Bei Schopenhauer las ich neulich, Glück sei die Abwesenheit von Langeweile und Schmerz. Wer sich seines Verstandes bedient, kennt selten Langeweile. Sloterdijk erwähnt in seiner ultraknappen Skizzierung der Gedanken Schopenhauers dessen Verzichtsüberlegungen. Wer auf Genuss verzichtet, wird schmerzfreier leben als derjenige, der Höhen und Tiefen zulässt und auslebt. Ich bin mir nicht sicher, ob ein Mensch, der alle Schmerzen umschifft, am Ende seines Lebens wirklich die Chance hat, weise zu werden. Zur Entwicklung einer Persönlichkeit und damit einhergehend der Weisheit gehört Schmerz, den man nicht verdrängen darf, sondern verarbeiten muss, so meine Beobachtungen.

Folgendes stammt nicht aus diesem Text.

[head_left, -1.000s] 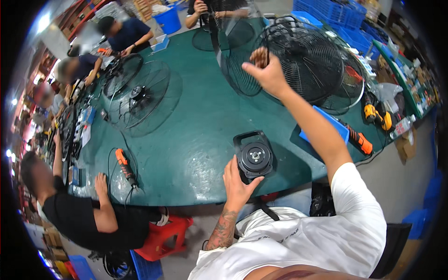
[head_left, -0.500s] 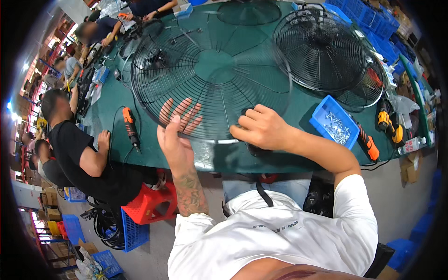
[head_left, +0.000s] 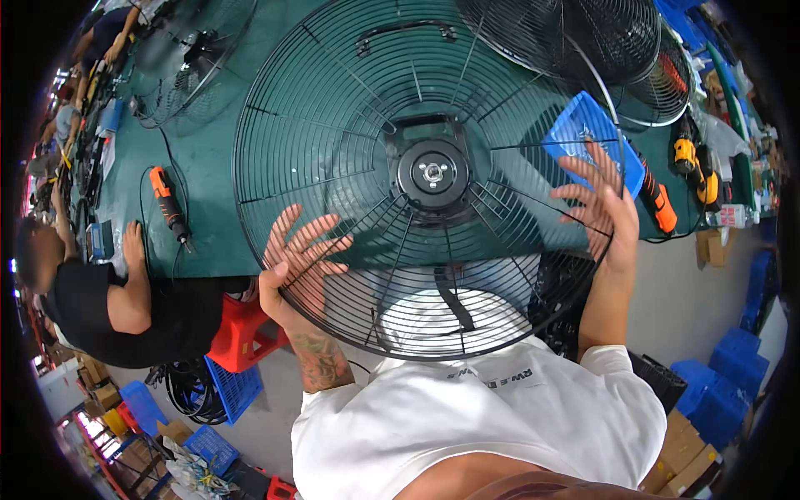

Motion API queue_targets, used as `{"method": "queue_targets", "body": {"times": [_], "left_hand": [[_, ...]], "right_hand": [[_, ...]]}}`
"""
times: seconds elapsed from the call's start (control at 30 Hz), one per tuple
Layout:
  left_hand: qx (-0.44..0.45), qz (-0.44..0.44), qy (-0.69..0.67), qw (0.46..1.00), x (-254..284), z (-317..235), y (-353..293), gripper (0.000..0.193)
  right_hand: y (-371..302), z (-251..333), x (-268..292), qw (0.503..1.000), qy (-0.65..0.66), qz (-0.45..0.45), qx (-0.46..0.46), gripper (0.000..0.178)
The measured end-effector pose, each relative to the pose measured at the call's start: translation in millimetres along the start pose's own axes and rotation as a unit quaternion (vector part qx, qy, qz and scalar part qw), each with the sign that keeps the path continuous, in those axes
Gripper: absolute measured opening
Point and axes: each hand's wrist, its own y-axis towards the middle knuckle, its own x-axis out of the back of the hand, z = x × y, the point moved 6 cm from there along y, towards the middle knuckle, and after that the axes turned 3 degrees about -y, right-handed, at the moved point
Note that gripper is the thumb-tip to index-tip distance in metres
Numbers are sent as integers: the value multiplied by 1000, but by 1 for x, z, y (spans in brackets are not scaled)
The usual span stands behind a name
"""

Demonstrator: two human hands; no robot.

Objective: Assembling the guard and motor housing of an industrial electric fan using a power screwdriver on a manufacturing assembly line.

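A large round black wire fan guard [head_left: 358,158] is held up between my hands, overlapping the table's near edge and my shirt. At its middle sits a black round motor hub [head_left: 432,175] with a shiny centre and a bracket above. A black curved handle [head_left: 406,33] crosses its far part. My left hand [head_left: 302,262] supports the near left rim, thumb at the edge and spread fingers seen through the wires. On the right rim, my right hand [head_left: 604,208] grips likewise, fingers behind the wires.
A blue bin [head_left: 587,125] of small metal parts lies partly behind the guard. Orange-black power screwdrivers [head_left: 169,204] rest on both sides of the green table [head_left: 217,242]. Yellow-black drills [head_left: 685,171] and more fan guards [head_left: 575,33] stand right. A co-worker [head_left: 96,304] sits left.
The wire guard has come up nearer to me, and its hub now shows in the middle. My right hand has moved from the table's near edge to the guard's right rim.
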Motion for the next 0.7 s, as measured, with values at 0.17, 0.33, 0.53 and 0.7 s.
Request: {"method": "queue_targets", "body": {"times": [0.17, 0.33, 0.53, 0.7], "left_hand": [[21, -26, 6, 999, 8, 9, -8, 81], [48, -26, 17, 998, 15, 17, -5, 80], [77, -25, 21, 996, 25, 28, 4, 79], [85, -2, 15, 996, 30, 31, 4, 82]], "right_hand": [[2, -23, 2, 997, -44, -5, -60, 76], [-10, -39, 6, 994, -53, -53, -75, 77], [-17, -59, 9, 990, -50, -52, -120, 83], [-16, -65, 16, 990, -51, -37, -127, 78]]}}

Ich mag Sartre genau aus dem Grunde, den Sloterdijk in den Raum stellt. Der Franzose liebte die bodenlose Freiheit. Für ihn soll das Nichts der Subjektivität kein herabziehender Abgrund, sondern eine heraufsprudelnde Quelle, ein Überschuss an Verneinungskraft gegen alles Umschließende gewesen sein (vgl.:S. 133). Der Autor lässt den Leser wissen, dass Sartre die Kunst beherrschte, fast alles, was er tun musste, auch spontan zu wollen. Dadurch entging er den üblichen Zwängen. Sartre soll unheilbar produktiv gewesen sein. Sich ihn als Vorbild zu nehmen, kann demnach kein Fehler sein. Durch bewusstes, dauerhaftes Wollen kann man nicht gequält werden von Zwängen. Das ist doch wunderbar.


Hocherfreut war ich, dass Sloterdijk auch Bruno skizziert hat. Der Philosoph unterstreicht, dass es an der Zeit sei, die Asche über Brunos Manuskripten wegzublasen, um auf diese Weise freizusetzen, was den Denker, der ein Meister italienischer Prosa war, alleine ehre: "die leuchtende Buchstäblichkeit seiner wirklichen Gedanken"(vgl.:45).


Sloterdijk hat ein kurzweiliges Buch geschrieben, gut lesbar, tatsächlich ideal als "Einstiegsdroge", wenn man Lust hat, süchtig auf Philosophie zu werden und überzeugt davon ist, dass Denken keine Kopfschmerzen verursacht.